Sorry Joe, but I don't think I can be much help as I have never done a DCC ready loco. From what I understand there are a few jumpers that need to be removed when operating in DC mode (track to motor/track to lights) and then just plug in the decoder. I'll follow as you sort this out, thanks.


----------



## Cycleops (Dec 6, 2014)

Hello Joe, you could do one of several things. You could solder the eight pin connector onto your board but that may be a bit tricky if you're not an ace at soldering. You could cut the nine pin connector off and solder your decoder wires to them adding heat shrink tubes for insulation. You could also use the contacts which are under the black square insulators to solder the decoder wires, they may be marked with where they go. You might be able to find a nine pin to eight pin adapter. You can even dispose of the board entirely if you wish. Ironically Soundtraxx do a decoder on a board which simply snaps in and replaces the existing one.
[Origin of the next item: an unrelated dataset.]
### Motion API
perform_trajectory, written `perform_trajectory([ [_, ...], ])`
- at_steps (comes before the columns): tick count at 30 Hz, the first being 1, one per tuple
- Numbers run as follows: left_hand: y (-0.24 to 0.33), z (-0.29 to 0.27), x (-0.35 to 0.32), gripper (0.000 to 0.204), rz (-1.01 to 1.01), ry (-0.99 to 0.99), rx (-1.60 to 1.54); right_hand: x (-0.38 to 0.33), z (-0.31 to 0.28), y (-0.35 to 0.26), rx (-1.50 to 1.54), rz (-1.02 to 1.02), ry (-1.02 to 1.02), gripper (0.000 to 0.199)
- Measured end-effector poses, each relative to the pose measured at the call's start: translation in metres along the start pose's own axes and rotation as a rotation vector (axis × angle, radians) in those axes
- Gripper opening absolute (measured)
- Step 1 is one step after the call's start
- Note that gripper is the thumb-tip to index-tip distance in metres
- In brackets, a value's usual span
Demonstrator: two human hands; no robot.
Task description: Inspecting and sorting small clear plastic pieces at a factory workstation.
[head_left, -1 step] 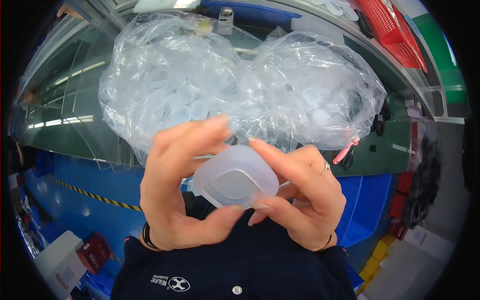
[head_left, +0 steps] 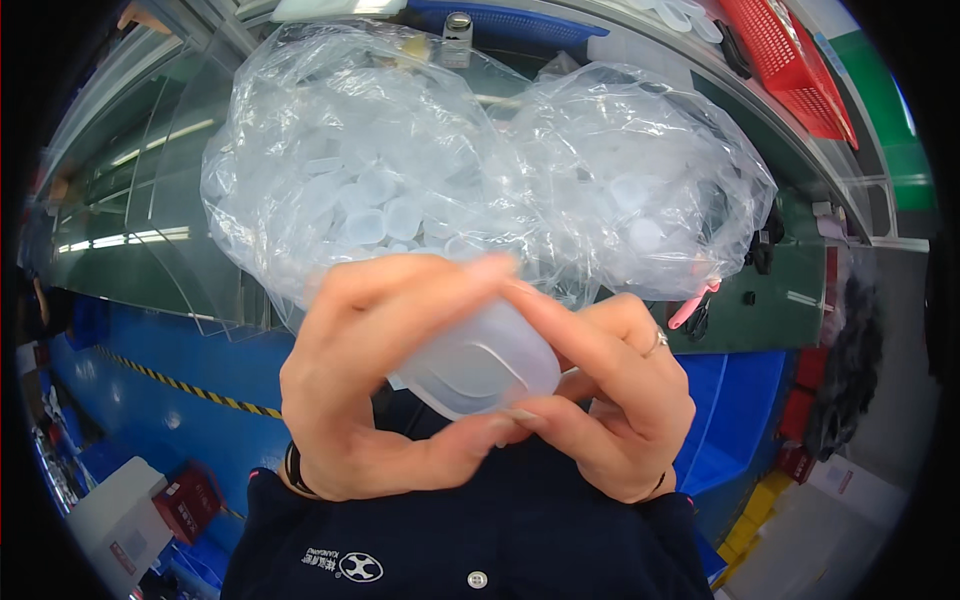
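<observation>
- A small cloudy plastic cup [head_left: 478, 365] is held up between the two hands, in front of the dark shirt [head_left: 430, 540], with its rounded square face turned to the camera.
- By the right hand [head_left: 635, 410] the cup is pinched: the index finger is laid along the upper right edge, and the thumb is set at the lower right edge. The other fingers are bent behind, and a ring [head_left: 657, 343] is worn.
- The left hand [head_left: 340, 400] is curved like a letter C, half closed around the left side of the cup. Its fingers are stretched across the upper left part, and its thumb is placed along the lower edge. Its fingers are blurred, so it cannot be told whether the cup is firmly gripped by it.
- Compared with the earlier frame, the left fingers and thumb are brought further to the right. The left fingertips are now seen close to the right index finger, and more of the cup is covered.
- The right hand and the cup are kept in almost the same place.
</observation>
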State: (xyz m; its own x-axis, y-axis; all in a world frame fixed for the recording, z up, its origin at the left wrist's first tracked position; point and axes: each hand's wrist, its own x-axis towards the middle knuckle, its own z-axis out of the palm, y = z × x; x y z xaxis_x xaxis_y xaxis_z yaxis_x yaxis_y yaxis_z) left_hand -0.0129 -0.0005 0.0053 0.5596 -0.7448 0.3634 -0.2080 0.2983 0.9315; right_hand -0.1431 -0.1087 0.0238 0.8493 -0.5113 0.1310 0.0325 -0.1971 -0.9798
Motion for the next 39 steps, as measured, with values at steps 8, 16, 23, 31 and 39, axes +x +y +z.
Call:
perform_trajectory([
  [8, 0.004, -0.011, 0.014, 0.028, 0.184, -0.245, 0.305, -0.005, -0.003, 0.005, -0.228, -0.177, -0.038, 0.046],
  [16, 0.003, -0.013, 0.012, 0.026, 0.272, -0.234, 0.337, -0.002, -0.005, 0.003, -0.166, -0.144, -0.108, 0.047],
  [23, -0.001, -0.012, 0.012, 0.028, 0.25, -0.259, 0.355, -0.006, -0.001, 0.004, -0.192, -0.137, -0.036, 0.045],
  [31, -0.01, -0.007, -0.002, 0.051, -0.421, -0.256, -0.334, 0.0, -0.019, 0.023, 0.028, -0.231, -0.172, 0.042],
  [39, 0.0, 0.0, -0.005, 0.069, -0.184, -0.134, -0.241, -0.005, -0.007, 0.021, 0.641, -0.092, -0.068, 0.071],
])
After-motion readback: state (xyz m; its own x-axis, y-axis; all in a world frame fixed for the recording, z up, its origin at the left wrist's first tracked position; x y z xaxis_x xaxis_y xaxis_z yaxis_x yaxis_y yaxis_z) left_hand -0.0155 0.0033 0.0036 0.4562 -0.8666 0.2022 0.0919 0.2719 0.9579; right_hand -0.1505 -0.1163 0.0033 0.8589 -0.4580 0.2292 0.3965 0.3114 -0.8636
The easiest and best option imho would be the second.. Good luck.

If you go with any of the other options don't forget to remove the jumper plug.


----------



## redman88 (Nov 25, 2015)

Remove the heat shrink from the circled area. And pull the connector out








Pull the DC plug from the connector









Now reconnect the DCC decoder to the harness from the board.


----------



## JoeG (Feb 3, 2013)

redman88 said:


> Remove the heat shrink from the circled area. And pull the connector out
> 
> 
> 
> ...


Thank you so much!! That worked. You just saved me $12.00


----------



## redman88 (Nov 25, 2015)

JoeG said:


> Thank you so much!! That worked. You just saved me $12.00



KISS ( keep it stupid simple)


----------



## Cycleops (Dec 6, 2014)

Glad you got it sorted. The Tsunami is a great sound decoder.


----------



## redman88 (Nov 25, 2015)

Okay I have to ask. How many didn't even think of the connector on the DCC decoder board?


----------



## Cycleops (Dec 6, 2014)

Hadn't occurred to me because the connector is hidden under the shrink wrap, but when you posted I checked on mine and there it was.


----------